そんな2人に、常に苦言を言ってくれたのが生田さんだったのです。
ですが、・・・・・私たち2人は、聞く耳を持ちませんでした。いえ、持てませんでした。
逃げてたんですね。現実から。
高瀬からその話を聞いて、初めて、自分で金策に行きました。
専務の高瀬が行ってダメでも、社長の私が行けば、銀行も何とかするだろう、そのように甘い考えを持っていました。

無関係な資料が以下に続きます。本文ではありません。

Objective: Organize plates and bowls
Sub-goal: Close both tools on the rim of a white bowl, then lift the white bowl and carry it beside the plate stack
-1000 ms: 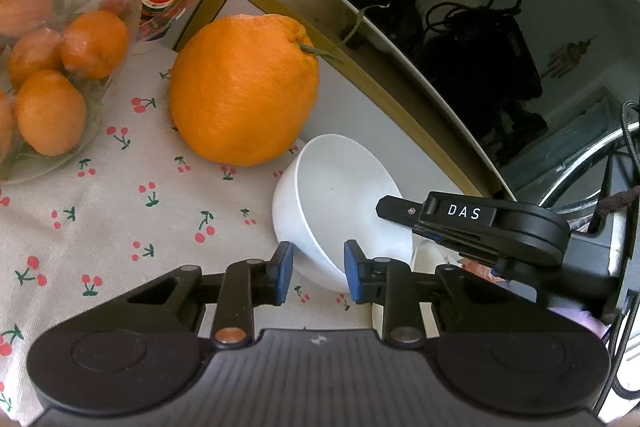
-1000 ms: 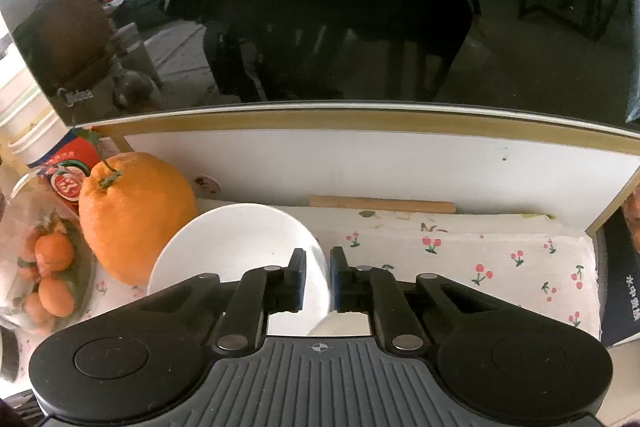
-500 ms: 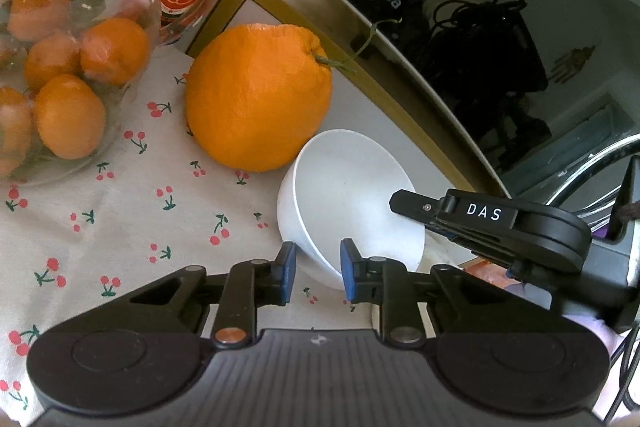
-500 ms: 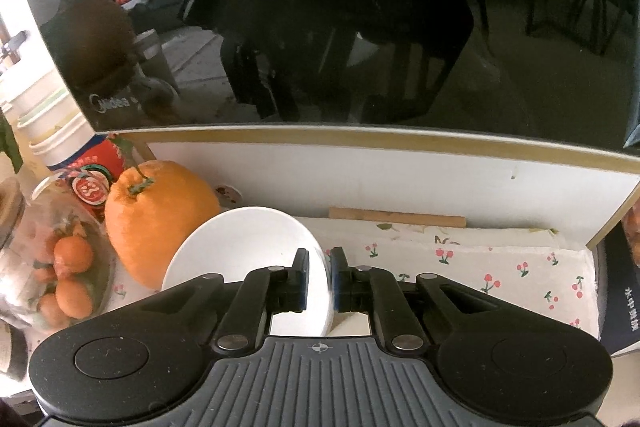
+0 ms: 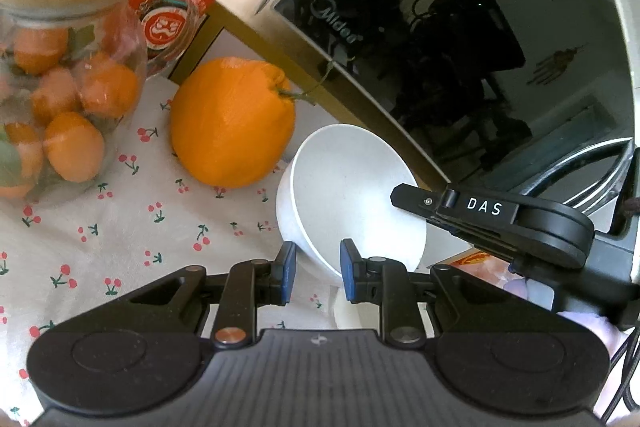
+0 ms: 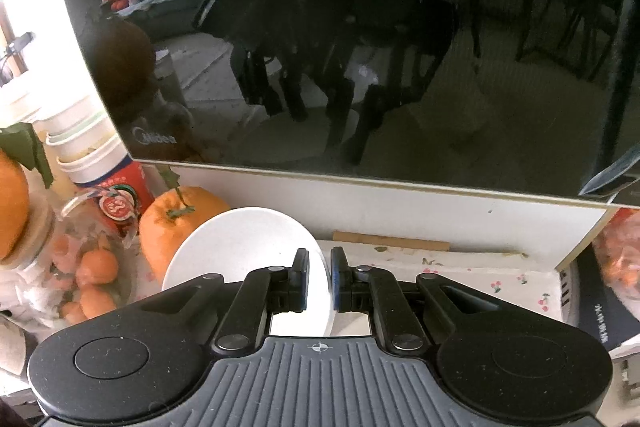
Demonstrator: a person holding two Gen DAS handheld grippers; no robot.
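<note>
Surface: a cloth point(image 5: 92, 247) printed with cherries, backed by a dark glass oven door point(image 6: 360, 59) marked Midea.

White bowl point(image 5: 352, 195): tilted, lifted off the cloth. The right gripper point(image 6: 319, 285) is clamped on its rim, one finger inside and one outside, jaws nearly together. In the left wrist view that gripper reaches in from the right, its tip lying over the bowl's inside.

Left gripper point(image 5: 316, 273): jaws narrow, blue pads point(image 5: 289, 271) either side of the bowl's lower wall. Whether the pads press on it cannot be told.

Beyond the bowl, ahead and left of both grippers, a large orange point(image 5: 232, 123) sits just beside it. Further left stands a glass jar point(image 5: 60, 107) of small oranges under a wooden lid, another orange on top. Behind the jar, a red-labelled container point(image 5: 168, 23) and stacked tubs point(image 6: 80, 143)
</note>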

でも、現実は、そんなものじゃない。それが、そのことが、ようやくわかってきたのです。
それで、今まで、うるさいだけの存在だった生田さんに、最後の望みをかけてみようと思っていたのですが、それがなかなか言い出せませんでした。
また、こっぴどく叱られるという被害妄想があったんだと思います。
それを考えるだけで、廊下で擦れ違っても、声すら掛けられませんでした。
それまでにも、品質低下の原因は、営業時にとんでもない粗悪な材料で原価を計算して受注するからだとか、社員にやる気が起きないような低レベルの仕事ばかりを受注してきて・・・などと言われていましたから、本当に恐かったんです。生田さんのことが。」
江島は、ただ黙って耳を傾けていた。
それでも、それを語る小出の表情の動きにじっと目を凝らしていた。
そして、静かな口調で言う。
「私もね、生田作業長にしごかれた口ですよ。
言葉だけじゃなくて、手をあげられたこともあります。
でも、作業長には、会社や私に対する愛情のようなものがありました。
殴っておきながら、ご自分の目にも涙を溜める人でしたからね。」
小出は、ついに涙を堪えられなくなって、自分の袖で両目を拭う。
江島は、敢えて、ハンカチの1枚も出さなかった。
「それだけの思いをされた小出さんに、作業長は会社の再建を託したのですよ。
その意味を、よく考えてやってほしいんです。
作業長も、今の小出さんと同じ経験があるのですよ。現実から逃げ出したいという衝動に駆られたことが何度も。
でも、それをその都度、叱って、諭して、共に泣いてくれたのが先代の社長だったそうです。
だから、作業長は、あの会社があのような終わり方をしたときから、必ずや再建してみせるという強い意志があったんだと私は思っています。」